Tarde en la tarde. El sol todavía se resiste a su ocaso, se aguanta en poniente. Un cielo de un intenso melocotón se encela sobre otro cielo más alto, más grande de un azul pálido inmenso. Las nubes van alejándose en dirección contraria, hacia el oriente del horizonte, arrastradas por vientos que no llegan a estas orillas, jaspeando la bóveda final de lo que en breve será un firmamento de estrellas.
Un Mar Mediterráneo, sin marea y calmo, y un cielo exagerado, un cielo de Tiépolo. Pero aquí, en la orilla, la tarde que no quiere morir, tiene un aire muy apacible, muy calmo, su color es violáceo.
Suena un cuarteto, un aire magiar. Un celo, una viola y dos coquetos violines. Pienso algo así como que el violín es matinal y nocturno, y que el cello es vespertino. ¡Haydn! Siempre es un violoncelo lo que prefiero y a Haydn le adoro. Por las tardes cuando las horas declinan, sus cuerdas son como riendas del tiempo que quiere correr y escaparse, contienen la querencia que las horas tienen a la fuga. Haydn siempre suena bien, es entrañable, siempre conforta, engaña al tiempo.
Tarde por la tarde. Un diván amarillo y algunas revistas sobre la alfombra que fue verde y dorada, atrevida en su día, quiso ser elegante. ¿Se podría decir que el violoncelo acaricia el corazón? Puede. Claro que sentir el arco del cello en el pecho, sobre la piel, a la altura del corazón mismo, es un juego con cierta imagen malsana, o pudiera parecerlo así.
No, el arco pulsará sobre la cuerda y mis manos en el libro cuya lectura reinicio. Permaneceré tumbado, la tarde puede ser larga. ¿Padeciendo la tarde? No. Disfrutándola con Haydn, magiar.

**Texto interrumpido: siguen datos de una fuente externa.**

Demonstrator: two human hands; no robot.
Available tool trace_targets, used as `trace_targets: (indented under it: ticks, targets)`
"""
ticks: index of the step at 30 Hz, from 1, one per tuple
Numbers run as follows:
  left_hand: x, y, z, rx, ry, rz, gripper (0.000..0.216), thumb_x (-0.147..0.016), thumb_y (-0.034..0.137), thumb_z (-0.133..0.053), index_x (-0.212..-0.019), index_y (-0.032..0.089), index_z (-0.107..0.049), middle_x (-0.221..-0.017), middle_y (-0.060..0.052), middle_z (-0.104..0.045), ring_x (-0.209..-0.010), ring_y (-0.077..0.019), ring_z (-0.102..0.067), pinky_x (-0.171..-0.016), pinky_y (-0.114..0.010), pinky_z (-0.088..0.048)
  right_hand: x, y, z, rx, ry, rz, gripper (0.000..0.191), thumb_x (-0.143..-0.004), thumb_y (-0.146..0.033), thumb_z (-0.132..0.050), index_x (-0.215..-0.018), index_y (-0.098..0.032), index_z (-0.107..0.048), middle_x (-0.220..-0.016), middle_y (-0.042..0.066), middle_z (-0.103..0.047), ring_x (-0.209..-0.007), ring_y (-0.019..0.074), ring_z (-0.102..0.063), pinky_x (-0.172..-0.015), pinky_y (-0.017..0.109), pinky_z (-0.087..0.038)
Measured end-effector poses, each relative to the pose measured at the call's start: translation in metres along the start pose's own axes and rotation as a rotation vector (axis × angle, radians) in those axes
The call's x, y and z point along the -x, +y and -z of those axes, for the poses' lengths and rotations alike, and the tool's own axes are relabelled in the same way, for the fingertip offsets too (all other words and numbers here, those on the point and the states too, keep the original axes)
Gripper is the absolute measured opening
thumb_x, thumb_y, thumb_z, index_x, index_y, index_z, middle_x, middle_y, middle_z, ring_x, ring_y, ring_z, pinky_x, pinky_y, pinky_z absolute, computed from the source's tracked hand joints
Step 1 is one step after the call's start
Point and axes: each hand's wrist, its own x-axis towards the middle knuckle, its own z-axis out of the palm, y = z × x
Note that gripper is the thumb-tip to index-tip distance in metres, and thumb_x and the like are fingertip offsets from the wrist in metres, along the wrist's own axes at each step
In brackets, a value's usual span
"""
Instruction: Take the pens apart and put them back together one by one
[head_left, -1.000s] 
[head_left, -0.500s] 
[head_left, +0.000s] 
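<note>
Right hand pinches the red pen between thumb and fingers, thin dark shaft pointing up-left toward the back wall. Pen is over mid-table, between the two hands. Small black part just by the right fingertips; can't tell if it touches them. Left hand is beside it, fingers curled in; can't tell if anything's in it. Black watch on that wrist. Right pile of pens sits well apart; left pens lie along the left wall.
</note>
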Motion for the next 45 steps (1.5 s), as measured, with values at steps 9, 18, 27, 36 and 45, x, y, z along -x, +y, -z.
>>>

Haydn dirigiendo un cuarteto. Autor anónimo
Pasan las horas sin sorpresas, apacibles, melancólicas, violetas, malvas después, al final. Pasó el tiempo con la mirada vagando en un mapa colgado en la pared, y un cuadro enfrente, el retrato de una niña con un vestido blanco y dorado, con un lazo en su peinado. Una niña de Reynolds. Ni caso al libro ya debajo del diván. La niña sonríe pero está triste. El mapa es de toda Eurasia, desde el Ártico a los mares del Sur, Siberia, Kamchatka, Kazajstán, los kirguises, los bashkiros.
Me pregunto cómo saciar el ansia cuando uno está abatido, cuando descree de todo. Un pensamiento filosófico, un pensamiento muy aburrido. ¿Tedio? Más que eso. Esa triste desesperación por observar las ilusiones pérdidas, pensar en recrear los sueños imposibles, las plegarias desatendidas. Desazón, desazones.
Cruje la madera del suelo en medio del sonido del rumor del mar que se confunde encantadoramente con las cuerdas del cuarteto de Haydn.
¿Plegarias desatendidas? Capote se aburría como yo. Balzac no le permitió a su vida hacerlo, aburrirse, en momento alguno. No perdió la ilusión de algunos de sus personajes. ¿A qué vienen éstos? ¿A qué ha venido Capote ahora? A tomar un sour conmigo, podría. Mejor que con Balzac, que era muy nervioso, tomaba café como un loco. El que está ahora conmigo, es Joseph Haydn, encantador y galante, como decía, entrañable y amable. No sé si Joseph Haydn bebía.
Suena bien lo de que el violín es matinal y nocturno, que el celo es la tarde y acaricia el corazón.